Na talerzu masz witaminy, składniki odżywcze i przeciwutleniacze
Spróbuj myśleć o poszczególnych składnikach i produktach w kategoriach tego, co dostarczają. Postaraj się dobierać je ze względu na kolor, świeżość i składniki odżywcze. Kiedy będziesz zastanawiać się, co zjeść, wybierz pierś kurczaka, która ma dużo dobrej jakości białka i zjedź ją z duszonym szpinakiem, który ma żelazo, witaminę C i kwas foliowy. Makaron czy ryż wybierz jak najmniej przetworzone - pełnoziarniste, brązowe. Dostarczą energii, błonnika i składników odżywczych. Podobnie jak kasza.
Jeśli w ten sposób spojrzysz na talerz, łatwiej będzie przemycić to, co powinno się na nim znaleźć i wyeliminować produkty, które dostarczają pustych kalorii, cukru czy tłuszczy trans.
Daj sobie czas. Sporo czasu
Nie schudniesz zdrowo przez noc, dzień, a nawet przez tydzień. Daj sobie czas na wdrożenie zdrowych nawyków. Nie bądź dla siebie surowa. Staraj się unikać kategorycznego stawiania sprawy. Jeśli założysz, że od jutra przechodzisz na dietę, już nigdy nie zjesz czekolady czy frytek, to najprawdopodobniej szybko złamiesz tę obietnicę. Poczucie, że z twojego życia zostaną wyeliminowane przyjemności jest dołujące i sprawia, że myślenie o tym braku staje się obsesją. Staraj się jeść zdrowo przez większość czasu. Raz na tydzień zrób sobie przyjemność - zjedź lody albo idź na pizzę.
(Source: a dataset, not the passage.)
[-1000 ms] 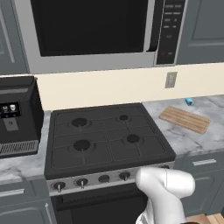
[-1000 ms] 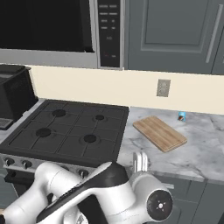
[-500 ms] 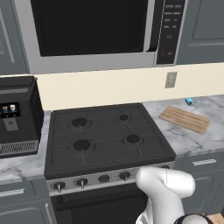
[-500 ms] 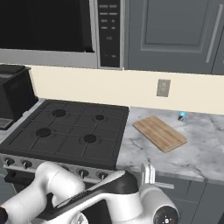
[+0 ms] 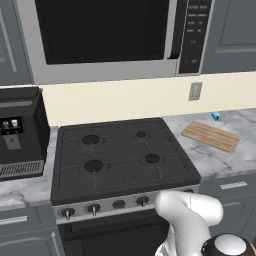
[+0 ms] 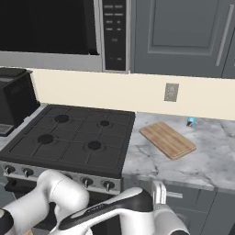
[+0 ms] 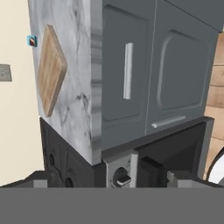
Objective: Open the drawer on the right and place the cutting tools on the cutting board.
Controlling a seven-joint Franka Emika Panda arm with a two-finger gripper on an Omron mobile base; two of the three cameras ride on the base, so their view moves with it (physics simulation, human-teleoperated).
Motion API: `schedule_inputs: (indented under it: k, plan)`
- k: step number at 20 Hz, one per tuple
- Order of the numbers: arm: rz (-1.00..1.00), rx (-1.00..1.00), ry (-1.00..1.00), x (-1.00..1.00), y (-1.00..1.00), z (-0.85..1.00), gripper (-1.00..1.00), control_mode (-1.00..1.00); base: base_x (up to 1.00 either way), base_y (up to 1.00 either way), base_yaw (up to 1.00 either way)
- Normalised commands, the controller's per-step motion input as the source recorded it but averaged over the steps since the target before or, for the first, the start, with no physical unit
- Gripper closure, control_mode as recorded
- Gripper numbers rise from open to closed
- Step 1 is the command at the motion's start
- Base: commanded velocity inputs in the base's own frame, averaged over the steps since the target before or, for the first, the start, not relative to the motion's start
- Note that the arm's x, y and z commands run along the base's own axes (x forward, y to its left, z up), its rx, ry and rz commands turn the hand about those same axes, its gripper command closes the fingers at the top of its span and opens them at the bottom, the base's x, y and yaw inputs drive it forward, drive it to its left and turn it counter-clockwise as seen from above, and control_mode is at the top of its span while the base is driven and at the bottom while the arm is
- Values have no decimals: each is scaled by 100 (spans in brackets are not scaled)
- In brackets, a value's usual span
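The drawer [image 7: 118, 74] is shut, its flat grey front carrying a small silver bar handle [image 7: 127, 70]; it sits under the marble counter right of the stove, also at the drawer [image 6: 193, 195] and the drawer [image 5: 232, 186]. The cutting board [image 6: 167, 140], light-brown wood, lies on that counter, seen too as the cutting board [image 5: 210, 136] and the cutting board [image 7: 50, 70]. My gripper [image 6: 158, 195] hangs low in front of the stove's right end, fingers pointing up, just left of the drawer front and not touching it. Seen from the hand, the gripper [image 7: 109, 181] is open with nothing held. The cutting tools are hidden.
A black stove [image 5: 120, 155] with a row of knobs [image 5: 118, 204] stands left of the drawer. A small blue object [image 6: 190, 122] sits behind the board by the wall. A coffee machine [image 5: 20, 130] is far left, a microwave [image 5: 110, 35] above. A grey cabinet door [image 7: 179, 74] is below the drawer.
The hand has sunk lower and shifted right, toward the drawer front. The base views have not shifted, and the drawer stays shut.
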Motion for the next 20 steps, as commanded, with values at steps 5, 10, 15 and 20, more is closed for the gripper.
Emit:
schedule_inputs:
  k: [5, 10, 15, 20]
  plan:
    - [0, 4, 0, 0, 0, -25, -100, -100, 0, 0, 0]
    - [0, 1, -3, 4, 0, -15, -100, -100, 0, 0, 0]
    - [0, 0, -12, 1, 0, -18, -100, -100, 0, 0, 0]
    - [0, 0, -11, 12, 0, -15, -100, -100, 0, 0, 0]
Zmniejsz porcje i jedź często
To wcale nie jest takie trudne! Zanim zdecydujesz się na dokładkę ziemniaczków czy makaronu, zastanów się czy jeśli poprzestaniesz na zjedzeniu mniejszej porcji jakaś przyjemność zostanie ci odebrana? Ile razy jeszcze będziesz jadła spagetti bolognese? A ile razy odwiedzisz swoją ulubioną knajpkę z burgerami? Ustal, że na dziś to koniec. Pocieszające jest to, że za 2, 3 godziny zjesz coś innego, również małego i smacznego.
Pij, kiedy jesteś głodna
Wiemy, jak to brzmi. Przecież szklanka wody nie zastąpi obiadu. Głód często jest mylony z pragnieniem. Jeśli nie pijemy wystarczająco dużo to czujemy się osłabieni, boli nas głowa, nie mamy siły do pracy, więc staramy się poprawić nastrój kawą, słodyczami czy kolejnymi przekąskami. Dlatego twoim nowym nawykiem powinno być trzymanie przy sobie wody. Czy to na biurku w pracy czy w torebce. Jeśli nie lubisz smaku wody - dodaj do niej sok z cytryny i miętę, kup wodę smakową (ale bez cukru). Wodę możesz pić na zmianę z wodą kokosową i herbatami ziołowymi i herbatą zieloną.
Pisz dziennik żywieniowy
Jesz zdrowo, ograniczasz porcje, unikasz fast foodów i słodyczy? Tak może ci się tylko wydawać. Żeby się o tym przekonać, pisz dziennik żywieniowy. Spisuj wszystko, co zjadłaś. Nawet jeśli zdarzyło ci się zjeść czekoladkę, jednego chipsa czy spróbować sosu do makaronu. Pisz także o której godzinie jadłaś i gdzie wtedy byłaś. Taki dziennik warto pokazać dietetykowi, ale sama zauważysz, że to co ci się wydawało wcale może nie być prawdą. Okazuje się, że zjadasz 2 obiady, sporo przekąsek i chociaż czasem jesz kaszę, owsiankę i pijesz sok warzywny, to na co dzień w twoim menu dominują kluseczki, tłuste sosy i coca cola.